She hung up and swivelled back around to her desk, telling her secretary to send the client in. The love of her life, work, beckoned.

* * *

Blair cut a striking figure as she walked down the bustling Manhattan streets. Dressed in a knee-length fuchsia circle skirt, with a simple lime green cotton blouse she stood out in the sea of colour by being brighter, bolder and something undefinably Blair. She no longer wore headgear. She had not felt like wearing a hat or headband for many years now, but she could never pinpoint why. Perhaps she had outgrown them. Or perhaps she no longer felt interesting enough to wear one.

She was in a foul mood after the scene with Chuck. She knew she should feel happy that he had agreed to attend marital therapy with her, she knew she had technically won that round, but why did she feel like she had lost? On top of that, she was now late for work. Not that anyone would question her, she owned the place after all but it still rankled her. She liked spending the quiet hours of the morning in her office before the others arrived, it was when she got her actual design work done. Since she had taken Waldorf Designs public a few years ago, she barely had time to design any more. Luckily she had a bevy of talented designers to do it for her. Nevertheless, she liked to design so she still released an exclusive ‘B for Waldorf’ line every two years or so. And now she had missed her precious design time and for what? To make out with her husband?

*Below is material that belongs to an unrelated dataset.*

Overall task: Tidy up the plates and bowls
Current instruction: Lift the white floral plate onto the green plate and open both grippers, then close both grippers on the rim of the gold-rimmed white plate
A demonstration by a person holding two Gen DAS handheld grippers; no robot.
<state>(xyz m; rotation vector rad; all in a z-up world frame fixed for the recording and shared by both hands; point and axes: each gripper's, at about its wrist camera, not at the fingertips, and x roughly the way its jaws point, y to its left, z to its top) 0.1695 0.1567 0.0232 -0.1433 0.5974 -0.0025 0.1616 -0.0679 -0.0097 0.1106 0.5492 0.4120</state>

OK, put that way it didn’t sound as bad as she felt it was. Maybe her lack of sleep was affecting her mood. After she had cleaned the living room, she’d lain awake for the rest of the night, tossing and turning and trying to figure out her next move. Despite her recent irritation with him, deep down inside she still loved Chuck, didn’t she? And they had a son. She needed to work on her marriage and as much as she hated the idea, couples counselling seemed like their best shot.

Chuck seemed to think that locking themselves away in the bedroom and screwing each other silly for two weeks straight would solve the problem, but Blair needed more than that. Sex would not resolve the deeper issues that ran through their marriage. Chemistry alone could not address why, after 11 years of marriage she still felt like she could not trust him. It wasn’t about fidelity. She was certain he would take that part of his marriage vows seriously. It was about trusting him to not screw her over, to not put her up as collateral in some ridiculous business deal, to not ruin something she had worked hard on out of petty jealous or some assumed hurt.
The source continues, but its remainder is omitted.